Thursday, June 30, 2005

 

Hits and Misses

For the sequel, how about $12.5 Million Baby? Anyone who's anyone in Hollywood knows the rule: Always sign your next deal before the buzz from your last hit dies down. Now you can count boxing equipment maker Everlast Worldwide among the anyones, as the company followed its starring role in Million Dollar Baby with a five-year women's apparel licensing deal with Jacques Moret International that guarantees it $2.5 million in annual royalties. Everlast's fancy footwork has been a knockout on Wall Street too: In the four months after the movie's debut, its stock tripled to more than $13 a share.

I like big bucks and I cannot lie. When it comes to picking music, wireless carriers are a lot like radio stations: The ringtones they promote come straight from the top of the charts. Great for flavors of the month; not so great for anyone else trying to cash in on the ringtone craze. So what's an old-school hip-hop artist like Sir Mix-a-Lot -- pushing a ringtone remix of “Baby Got Back" called “Pick Up the Phone" -- to do? Mix-a-Lot turned to “mobile brand management" firm Versaly Entertainment, which picked up the phone and worked its relationships with direct-to-consumer marketers. The top source of sales: those obnoxious late-night Jamster commercials on MTV and BET. The ringtone went gold in seven weeks, selling 500,000 units at $2 a pop.

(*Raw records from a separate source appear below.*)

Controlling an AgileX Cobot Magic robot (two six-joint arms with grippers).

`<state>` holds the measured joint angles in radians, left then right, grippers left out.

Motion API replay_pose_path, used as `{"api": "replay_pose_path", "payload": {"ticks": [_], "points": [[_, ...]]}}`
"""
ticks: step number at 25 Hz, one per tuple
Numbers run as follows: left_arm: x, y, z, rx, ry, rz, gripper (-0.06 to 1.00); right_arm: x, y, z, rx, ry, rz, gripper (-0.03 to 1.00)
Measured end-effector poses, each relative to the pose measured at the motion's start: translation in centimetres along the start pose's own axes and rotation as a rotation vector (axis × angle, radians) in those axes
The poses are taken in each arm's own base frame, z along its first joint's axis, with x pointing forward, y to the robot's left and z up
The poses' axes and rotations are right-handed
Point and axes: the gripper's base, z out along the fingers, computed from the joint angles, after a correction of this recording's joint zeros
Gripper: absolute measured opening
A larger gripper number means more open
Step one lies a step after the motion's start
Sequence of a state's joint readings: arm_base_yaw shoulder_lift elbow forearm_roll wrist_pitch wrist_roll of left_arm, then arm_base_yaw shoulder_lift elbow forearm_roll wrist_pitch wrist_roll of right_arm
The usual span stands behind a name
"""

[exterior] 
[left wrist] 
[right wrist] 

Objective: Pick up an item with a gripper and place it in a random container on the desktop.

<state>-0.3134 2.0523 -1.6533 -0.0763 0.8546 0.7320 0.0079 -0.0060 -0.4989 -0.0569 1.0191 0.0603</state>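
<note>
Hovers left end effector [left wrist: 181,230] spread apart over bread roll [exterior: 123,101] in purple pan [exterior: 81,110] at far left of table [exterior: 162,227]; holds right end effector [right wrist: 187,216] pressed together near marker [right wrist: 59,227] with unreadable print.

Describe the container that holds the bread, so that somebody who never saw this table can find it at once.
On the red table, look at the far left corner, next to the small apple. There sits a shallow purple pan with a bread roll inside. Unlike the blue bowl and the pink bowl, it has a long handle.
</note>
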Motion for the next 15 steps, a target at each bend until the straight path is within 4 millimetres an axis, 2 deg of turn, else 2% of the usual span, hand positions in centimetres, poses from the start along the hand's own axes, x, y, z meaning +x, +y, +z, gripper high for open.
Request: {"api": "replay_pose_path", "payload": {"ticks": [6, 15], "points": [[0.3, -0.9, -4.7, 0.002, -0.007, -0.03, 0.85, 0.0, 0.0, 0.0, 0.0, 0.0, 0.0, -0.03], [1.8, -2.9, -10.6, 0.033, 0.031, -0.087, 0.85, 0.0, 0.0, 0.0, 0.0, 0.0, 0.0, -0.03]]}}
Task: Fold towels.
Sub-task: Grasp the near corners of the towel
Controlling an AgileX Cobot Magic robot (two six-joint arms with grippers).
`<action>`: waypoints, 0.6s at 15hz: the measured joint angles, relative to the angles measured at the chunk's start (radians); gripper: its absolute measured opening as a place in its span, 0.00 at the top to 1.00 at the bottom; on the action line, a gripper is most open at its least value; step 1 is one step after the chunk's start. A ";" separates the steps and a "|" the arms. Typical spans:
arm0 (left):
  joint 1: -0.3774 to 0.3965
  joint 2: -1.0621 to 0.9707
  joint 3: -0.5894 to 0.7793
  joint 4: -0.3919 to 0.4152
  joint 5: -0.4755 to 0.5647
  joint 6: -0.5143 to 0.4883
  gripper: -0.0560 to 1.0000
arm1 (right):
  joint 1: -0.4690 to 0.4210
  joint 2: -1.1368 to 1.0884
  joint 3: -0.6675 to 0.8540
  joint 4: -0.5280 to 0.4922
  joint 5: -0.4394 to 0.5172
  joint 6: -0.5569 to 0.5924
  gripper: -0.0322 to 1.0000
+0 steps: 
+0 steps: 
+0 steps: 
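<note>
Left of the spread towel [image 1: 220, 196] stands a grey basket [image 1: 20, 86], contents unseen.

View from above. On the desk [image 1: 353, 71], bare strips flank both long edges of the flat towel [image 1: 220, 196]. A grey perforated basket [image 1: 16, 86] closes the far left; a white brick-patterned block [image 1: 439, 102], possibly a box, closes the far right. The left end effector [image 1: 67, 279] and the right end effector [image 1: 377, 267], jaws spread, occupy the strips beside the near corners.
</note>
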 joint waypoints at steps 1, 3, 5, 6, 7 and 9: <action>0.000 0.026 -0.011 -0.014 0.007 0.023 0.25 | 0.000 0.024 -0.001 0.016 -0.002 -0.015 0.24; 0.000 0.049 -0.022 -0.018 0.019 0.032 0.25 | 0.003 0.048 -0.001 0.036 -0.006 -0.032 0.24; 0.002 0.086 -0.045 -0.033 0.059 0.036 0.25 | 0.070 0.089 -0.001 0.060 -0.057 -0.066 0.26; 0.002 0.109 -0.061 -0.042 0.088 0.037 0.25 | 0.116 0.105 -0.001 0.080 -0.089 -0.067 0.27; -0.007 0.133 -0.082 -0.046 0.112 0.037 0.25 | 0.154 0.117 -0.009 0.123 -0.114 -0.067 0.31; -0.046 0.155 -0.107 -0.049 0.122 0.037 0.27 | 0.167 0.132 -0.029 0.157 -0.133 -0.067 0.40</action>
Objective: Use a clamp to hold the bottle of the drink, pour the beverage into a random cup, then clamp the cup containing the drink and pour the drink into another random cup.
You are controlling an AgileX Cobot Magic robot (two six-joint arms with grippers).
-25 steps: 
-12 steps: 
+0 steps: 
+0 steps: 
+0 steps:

To boldly promote what no marketer has promoted before. ad agencies often promise clients the moon -- but rarely do they mean it literally. Nonetheless, Euro RSCG helped Volvo achieve liftoff with a clever promotion for the automaker's XC90 SUV: a contest that awarded the winner a seat on the first commercial launch of Richard Branson's Virgin Galactic. Not surprisingly, 135,000 would-be astronauts entered the giveaway after it was launched with an ad aired during the Super Bowl. More surprisingly, 60,000 of them also requested information on Volvo cars, and more than 1,000 placed preorders. Volvo says the sales leads and publicity it received as a result of the contest were worth $5 million -- more than twice what it spent on the 30-second Super Bowl spot.